REQUIRED WORK:
Read through the lines below for the string "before" and copy each one that has it.

[Opening RECORDS SHOWN section]

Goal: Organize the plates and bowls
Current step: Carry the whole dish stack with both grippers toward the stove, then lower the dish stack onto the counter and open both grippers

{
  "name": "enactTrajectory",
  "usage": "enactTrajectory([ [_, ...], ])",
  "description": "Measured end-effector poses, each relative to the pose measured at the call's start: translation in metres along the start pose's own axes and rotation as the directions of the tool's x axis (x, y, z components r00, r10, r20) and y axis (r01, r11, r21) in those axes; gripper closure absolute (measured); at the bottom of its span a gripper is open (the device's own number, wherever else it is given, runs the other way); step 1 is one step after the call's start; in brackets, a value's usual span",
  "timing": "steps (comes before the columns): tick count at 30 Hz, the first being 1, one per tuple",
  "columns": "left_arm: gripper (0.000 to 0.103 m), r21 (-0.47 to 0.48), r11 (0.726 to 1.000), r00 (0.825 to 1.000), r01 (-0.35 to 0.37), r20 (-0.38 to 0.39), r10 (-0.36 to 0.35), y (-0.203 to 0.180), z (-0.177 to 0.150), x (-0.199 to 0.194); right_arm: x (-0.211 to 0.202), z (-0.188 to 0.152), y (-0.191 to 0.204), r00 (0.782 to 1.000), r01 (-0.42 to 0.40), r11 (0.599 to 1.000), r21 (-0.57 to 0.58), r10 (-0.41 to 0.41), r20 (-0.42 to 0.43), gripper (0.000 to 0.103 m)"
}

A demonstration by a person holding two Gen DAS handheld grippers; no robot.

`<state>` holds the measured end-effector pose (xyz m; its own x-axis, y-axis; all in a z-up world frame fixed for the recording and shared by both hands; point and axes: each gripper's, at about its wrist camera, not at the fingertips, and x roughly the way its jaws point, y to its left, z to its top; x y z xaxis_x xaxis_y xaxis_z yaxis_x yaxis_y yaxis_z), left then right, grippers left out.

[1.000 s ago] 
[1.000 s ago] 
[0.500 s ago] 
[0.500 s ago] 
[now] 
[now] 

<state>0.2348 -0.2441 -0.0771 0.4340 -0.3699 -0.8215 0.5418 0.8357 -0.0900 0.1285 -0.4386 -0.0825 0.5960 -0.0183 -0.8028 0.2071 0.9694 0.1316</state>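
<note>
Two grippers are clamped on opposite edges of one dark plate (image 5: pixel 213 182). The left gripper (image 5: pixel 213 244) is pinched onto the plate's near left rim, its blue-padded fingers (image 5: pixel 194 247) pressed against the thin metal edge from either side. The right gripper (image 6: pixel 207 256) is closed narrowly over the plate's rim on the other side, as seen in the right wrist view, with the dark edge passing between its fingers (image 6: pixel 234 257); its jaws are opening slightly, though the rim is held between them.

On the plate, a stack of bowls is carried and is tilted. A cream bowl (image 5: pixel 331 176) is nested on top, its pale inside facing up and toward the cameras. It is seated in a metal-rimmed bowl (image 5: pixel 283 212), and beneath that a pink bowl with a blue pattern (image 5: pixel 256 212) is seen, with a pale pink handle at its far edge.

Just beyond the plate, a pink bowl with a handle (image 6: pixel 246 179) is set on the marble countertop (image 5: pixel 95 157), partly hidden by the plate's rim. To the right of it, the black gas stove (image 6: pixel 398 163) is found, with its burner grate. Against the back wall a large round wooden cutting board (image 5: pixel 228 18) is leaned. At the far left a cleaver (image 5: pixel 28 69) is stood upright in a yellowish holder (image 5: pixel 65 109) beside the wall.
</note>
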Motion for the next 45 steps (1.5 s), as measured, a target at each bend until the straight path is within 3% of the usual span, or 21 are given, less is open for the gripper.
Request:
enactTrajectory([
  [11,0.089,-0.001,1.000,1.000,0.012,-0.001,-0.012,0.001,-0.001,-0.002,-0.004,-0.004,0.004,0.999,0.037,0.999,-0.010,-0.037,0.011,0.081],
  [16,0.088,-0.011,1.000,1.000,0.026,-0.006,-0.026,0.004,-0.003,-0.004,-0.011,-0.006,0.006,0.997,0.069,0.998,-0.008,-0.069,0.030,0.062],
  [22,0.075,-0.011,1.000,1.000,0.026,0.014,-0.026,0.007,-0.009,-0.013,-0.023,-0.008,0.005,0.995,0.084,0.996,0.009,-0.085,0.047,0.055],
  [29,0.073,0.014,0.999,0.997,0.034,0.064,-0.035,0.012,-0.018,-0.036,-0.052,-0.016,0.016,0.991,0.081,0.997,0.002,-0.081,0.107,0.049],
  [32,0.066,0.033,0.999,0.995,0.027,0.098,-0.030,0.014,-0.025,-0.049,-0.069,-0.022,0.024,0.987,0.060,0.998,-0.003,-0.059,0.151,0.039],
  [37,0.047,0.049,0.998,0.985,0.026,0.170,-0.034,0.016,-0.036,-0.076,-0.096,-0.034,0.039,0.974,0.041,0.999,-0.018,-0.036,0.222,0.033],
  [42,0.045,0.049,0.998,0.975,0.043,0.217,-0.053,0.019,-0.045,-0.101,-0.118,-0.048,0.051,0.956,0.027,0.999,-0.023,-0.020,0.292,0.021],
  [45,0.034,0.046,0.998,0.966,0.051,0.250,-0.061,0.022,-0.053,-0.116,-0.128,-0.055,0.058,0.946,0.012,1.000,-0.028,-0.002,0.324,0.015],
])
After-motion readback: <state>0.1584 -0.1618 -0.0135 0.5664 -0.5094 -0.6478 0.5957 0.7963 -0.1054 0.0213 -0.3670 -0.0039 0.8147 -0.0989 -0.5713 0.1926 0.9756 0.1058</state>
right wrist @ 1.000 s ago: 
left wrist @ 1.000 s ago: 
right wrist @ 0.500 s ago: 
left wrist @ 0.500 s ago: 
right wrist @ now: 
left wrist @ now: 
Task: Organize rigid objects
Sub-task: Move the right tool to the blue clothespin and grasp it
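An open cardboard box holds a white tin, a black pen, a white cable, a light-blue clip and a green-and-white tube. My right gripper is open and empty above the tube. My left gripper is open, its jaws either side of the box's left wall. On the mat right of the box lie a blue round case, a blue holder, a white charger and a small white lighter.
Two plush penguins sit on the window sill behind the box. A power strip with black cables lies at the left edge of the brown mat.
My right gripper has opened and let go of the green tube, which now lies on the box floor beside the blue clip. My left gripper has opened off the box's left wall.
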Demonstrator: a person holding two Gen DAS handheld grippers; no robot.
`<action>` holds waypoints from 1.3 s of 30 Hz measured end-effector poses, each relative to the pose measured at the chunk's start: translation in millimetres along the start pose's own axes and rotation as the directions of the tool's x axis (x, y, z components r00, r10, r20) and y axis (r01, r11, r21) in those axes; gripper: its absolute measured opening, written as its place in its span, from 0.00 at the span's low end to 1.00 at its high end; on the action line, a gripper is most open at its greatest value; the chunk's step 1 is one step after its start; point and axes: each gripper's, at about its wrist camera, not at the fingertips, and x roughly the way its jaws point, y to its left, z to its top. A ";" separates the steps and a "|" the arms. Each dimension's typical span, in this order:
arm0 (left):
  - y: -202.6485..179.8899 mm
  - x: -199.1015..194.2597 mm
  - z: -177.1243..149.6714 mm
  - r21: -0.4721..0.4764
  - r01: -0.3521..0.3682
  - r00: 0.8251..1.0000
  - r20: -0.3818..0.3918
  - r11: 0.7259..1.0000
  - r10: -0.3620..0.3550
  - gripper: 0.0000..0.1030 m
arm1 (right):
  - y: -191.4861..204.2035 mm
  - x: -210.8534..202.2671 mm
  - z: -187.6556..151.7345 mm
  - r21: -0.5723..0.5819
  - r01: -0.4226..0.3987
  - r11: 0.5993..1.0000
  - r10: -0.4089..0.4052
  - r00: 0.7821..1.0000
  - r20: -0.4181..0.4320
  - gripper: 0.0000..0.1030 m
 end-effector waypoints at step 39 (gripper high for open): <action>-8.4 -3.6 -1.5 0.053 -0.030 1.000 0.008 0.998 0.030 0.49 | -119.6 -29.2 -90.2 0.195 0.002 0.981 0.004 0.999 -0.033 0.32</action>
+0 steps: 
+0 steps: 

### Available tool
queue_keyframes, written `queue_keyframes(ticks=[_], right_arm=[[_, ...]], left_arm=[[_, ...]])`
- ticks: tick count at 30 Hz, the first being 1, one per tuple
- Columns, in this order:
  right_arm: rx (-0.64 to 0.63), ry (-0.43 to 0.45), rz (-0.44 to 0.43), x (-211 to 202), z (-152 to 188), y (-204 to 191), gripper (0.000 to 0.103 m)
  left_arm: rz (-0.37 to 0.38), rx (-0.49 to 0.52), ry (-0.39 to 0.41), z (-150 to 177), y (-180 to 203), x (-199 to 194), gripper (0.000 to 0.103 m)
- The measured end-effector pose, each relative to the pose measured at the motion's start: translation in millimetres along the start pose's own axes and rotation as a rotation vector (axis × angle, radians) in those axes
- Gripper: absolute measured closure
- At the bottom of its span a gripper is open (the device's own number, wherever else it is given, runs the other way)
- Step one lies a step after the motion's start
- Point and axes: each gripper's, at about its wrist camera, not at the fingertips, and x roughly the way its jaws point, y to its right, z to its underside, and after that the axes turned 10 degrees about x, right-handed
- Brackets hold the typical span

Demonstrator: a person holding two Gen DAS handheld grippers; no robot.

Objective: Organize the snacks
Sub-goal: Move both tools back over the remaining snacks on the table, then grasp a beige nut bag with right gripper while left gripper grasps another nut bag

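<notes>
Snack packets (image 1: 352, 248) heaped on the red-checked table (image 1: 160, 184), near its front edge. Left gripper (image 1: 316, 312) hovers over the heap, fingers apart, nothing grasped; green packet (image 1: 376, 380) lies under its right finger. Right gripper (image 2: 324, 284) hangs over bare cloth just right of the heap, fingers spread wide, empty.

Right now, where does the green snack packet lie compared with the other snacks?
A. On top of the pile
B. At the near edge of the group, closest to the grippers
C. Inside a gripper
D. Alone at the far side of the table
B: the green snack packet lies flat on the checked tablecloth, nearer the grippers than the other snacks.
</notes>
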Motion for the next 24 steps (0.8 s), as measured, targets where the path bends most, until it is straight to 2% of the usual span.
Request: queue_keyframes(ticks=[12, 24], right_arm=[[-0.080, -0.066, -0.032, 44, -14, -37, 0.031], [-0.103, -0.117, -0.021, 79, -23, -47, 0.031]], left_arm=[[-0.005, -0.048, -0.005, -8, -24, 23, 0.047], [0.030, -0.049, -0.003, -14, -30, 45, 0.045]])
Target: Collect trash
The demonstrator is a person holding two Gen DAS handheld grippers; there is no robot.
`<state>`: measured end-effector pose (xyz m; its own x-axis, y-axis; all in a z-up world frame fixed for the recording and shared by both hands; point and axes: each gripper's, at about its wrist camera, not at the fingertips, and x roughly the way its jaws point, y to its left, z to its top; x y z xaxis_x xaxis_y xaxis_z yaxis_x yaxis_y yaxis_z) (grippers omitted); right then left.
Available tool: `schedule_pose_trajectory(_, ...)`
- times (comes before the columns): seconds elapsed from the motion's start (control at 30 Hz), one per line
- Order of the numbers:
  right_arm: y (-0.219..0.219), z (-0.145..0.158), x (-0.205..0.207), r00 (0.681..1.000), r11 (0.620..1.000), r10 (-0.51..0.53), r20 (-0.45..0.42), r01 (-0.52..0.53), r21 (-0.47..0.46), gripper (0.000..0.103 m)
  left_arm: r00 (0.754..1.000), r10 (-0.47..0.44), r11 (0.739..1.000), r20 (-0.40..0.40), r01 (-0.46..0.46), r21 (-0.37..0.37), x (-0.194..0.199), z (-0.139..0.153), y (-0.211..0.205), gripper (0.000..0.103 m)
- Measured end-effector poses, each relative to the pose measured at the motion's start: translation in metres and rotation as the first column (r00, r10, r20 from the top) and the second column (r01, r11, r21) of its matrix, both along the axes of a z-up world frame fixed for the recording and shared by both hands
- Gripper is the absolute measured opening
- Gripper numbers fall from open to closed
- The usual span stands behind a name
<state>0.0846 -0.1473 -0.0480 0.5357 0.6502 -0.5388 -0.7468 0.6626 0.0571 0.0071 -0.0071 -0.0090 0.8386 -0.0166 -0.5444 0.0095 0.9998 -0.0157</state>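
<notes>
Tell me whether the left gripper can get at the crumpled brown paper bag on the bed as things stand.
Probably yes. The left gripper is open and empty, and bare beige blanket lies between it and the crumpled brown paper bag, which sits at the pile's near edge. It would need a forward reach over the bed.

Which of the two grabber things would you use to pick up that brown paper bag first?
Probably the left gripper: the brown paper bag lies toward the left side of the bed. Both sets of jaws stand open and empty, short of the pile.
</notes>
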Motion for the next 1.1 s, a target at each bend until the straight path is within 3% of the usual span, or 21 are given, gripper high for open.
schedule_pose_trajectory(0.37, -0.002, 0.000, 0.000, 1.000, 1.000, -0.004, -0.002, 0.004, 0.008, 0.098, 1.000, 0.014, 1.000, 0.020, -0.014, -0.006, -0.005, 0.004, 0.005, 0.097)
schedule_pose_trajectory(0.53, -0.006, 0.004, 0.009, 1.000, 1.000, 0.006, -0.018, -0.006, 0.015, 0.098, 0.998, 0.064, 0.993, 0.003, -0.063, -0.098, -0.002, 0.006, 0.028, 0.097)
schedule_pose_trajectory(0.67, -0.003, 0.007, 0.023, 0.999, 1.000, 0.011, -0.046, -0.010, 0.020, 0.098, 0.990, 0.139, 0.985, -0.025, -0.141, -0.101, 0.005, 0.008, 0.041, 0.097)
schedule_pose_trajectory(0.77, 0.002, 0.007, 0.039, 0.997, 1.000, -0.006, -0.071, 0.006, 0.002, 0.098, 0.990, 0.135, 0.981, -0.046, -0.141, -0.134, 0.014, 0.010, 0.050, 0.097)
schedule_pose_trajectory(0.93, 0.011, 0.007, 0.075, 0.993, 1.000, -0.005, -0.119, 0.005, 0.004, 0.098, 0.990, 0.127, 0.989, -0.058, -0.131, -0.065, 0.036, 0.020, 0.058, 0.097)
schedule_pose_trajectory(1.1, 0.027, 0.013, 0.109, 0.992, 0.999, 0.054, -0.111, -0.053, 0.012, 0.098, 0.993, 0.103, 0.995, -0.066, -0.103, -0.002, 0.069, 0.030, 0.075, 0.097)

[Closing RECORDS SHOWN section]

EXERCISE OUTPUT:
  "timing": "steps (comes before the columns): tick count at 30 Hz, the first being 1, one per tuple",
- times (comes before the columns): seconds elapsed from the motion's start (control at 30 Hz), one per line

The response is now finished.